Sure enough, Big Thompson returned just before noon (it was a little after daylight when he took leave of his employer), covered with snow from head to foot, and as nearly exhausted as a man like him could be.
The snow was so deep and soft that he had gone scarcely five miles up the gorge before he was glad to turn back.
It was a fortunate thing for him that he did so, for on the very next day the weather suddenly changed, and a “blizzard,” such as Big Thompson himself had not often seen, and which continued for thirty-six hours, roared through the hills.
If the guide had gone on toward the fort the storm would have overtaken him on the prairie; and Oscar might have been left to pass the rest of the winter alone, and to find his own way out of the hills in the spring.

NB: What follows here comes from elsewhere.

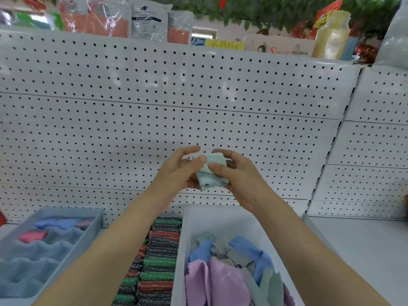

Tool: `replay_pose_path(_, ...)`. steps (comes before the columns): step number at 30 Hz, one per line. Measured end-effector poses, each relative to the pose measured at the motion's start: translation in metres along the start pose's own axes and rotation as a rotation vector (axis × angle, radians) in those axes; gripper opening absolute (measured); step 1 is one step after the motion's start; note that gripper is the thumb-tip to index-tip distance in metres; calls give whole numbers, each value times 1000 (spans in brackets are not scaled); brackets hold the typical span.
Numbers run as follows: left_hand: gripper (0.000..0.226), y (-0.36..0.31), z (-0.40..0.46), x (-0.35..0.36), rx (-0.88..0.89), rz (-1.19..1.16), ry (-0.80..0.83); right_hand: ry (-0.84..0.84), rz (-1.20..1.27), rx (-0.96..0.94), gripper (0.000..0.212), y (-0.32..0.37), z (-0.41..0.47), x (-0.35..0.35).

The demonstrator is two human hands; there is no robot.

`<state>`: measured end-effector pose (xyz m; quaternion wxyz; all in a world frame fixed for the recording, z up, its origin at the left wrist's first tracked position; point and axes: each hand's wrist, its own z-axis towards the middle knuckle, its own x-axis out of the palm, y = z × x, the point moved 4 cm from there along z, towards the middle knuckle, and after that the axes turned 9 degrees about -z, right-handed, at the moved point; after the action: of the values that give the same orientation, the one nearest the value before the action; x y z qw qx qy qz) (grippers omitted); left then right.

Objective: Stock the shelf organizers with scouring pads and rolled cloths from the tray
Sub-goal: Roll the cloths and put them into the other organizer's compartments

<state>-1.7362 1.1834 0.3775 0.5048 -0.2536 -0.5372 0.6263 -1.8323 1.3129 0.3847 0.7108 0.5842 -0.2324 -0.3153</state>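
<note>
Landmark = pale green cloth [212, 171], held up in mid-air in front of the pegboard back panel [198, 96].

Far down-left of the cloth: blue-grey divided organizer [97, 219] on the shelf. Its back cells already hold rolled cloths, blue [56, 223] and pink [33, 236]; the nearer wavy cells look unfilled.

Just left of the cloth: left hand [176, 173]. Thumb and forefinger touch the cloth's upper left corner, and the fingers below curl in under it. The grip looks light, more a steadying pinch than a full wrap.

The cloth itself is partly rolled or folded into a short bundle, with the loose scalloped hem hanging at the bottom. I can't tell its long axis for sure; it reads roughly upright, tilted a little.

Just right of the cloth: right hand [238, 175], thumb pressed on the cloth's front face, fingers behind it. Looks like the firmer hold of the two.

Directly below the cloth: rows of scouring pads [159, 257], green, red and dark, packed between the organizer and the tray.

Below-right of the cloth: white tray [187, 239] with loose unrolled cloths, lilac [225, 281] and blue [245, 246].

Judgement: rolling isn't finished. Once tight, the roll goes down-left to the open cells. The left hand is on that side, so it is the natural carrier. The roll would need turning to lie along a cell like those already placed.
</note>
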Motion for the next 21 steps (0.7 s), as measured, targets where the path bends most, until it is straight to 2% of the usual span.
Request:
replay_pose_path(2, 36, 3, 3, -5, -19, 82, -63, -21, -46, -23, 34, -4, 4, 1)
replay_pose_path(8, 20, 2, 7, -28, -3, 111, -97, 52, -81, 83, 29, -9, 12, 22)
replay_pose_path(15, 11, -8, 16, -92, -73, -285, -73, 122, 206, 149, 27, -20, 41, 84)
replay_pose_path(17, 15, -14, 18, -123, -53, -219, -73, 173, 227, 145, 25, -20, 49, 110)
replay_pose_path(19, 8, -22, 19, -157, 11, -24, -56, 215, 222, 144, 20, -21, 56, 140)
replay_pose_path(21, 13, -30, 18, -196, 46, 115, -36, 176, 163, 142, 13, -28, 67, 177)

On the fourth day the skies cleared, and the guide, who had made a pair of snow shoes, was ready to set out again as soon as he saw indications of settled weather.
The snow in the valley was too deep for hunting on horseback, and Oscar and his companion were obliged to go on foot.
The first day on which the weather permitted them to go out of doors they spent in making the rounds of their traps, one going up and the other down the valley, and the next they passed in company, hunting for nothing in particular, but ready to knock over any animal that came in their way, provided he was worth a charge of powder and lead.
It was on the afternoon of this day that our hero saw a sight he did not soon forget.
He and his companion, after taking lunch on the bank of the brook, set out to beat a thick grove in the upper end of the valley, in which the herds of elk always sought concealment when pressed by the hunters.
Oscar had been instructed to follow the stream, which here ran through a wide but shallow gorge, while the guide made a circuit of a mile or two, crossed the gorge at the upper edge of the timbers, and came down on the other side, hoping to drive something within reach of the boy’s breech loader.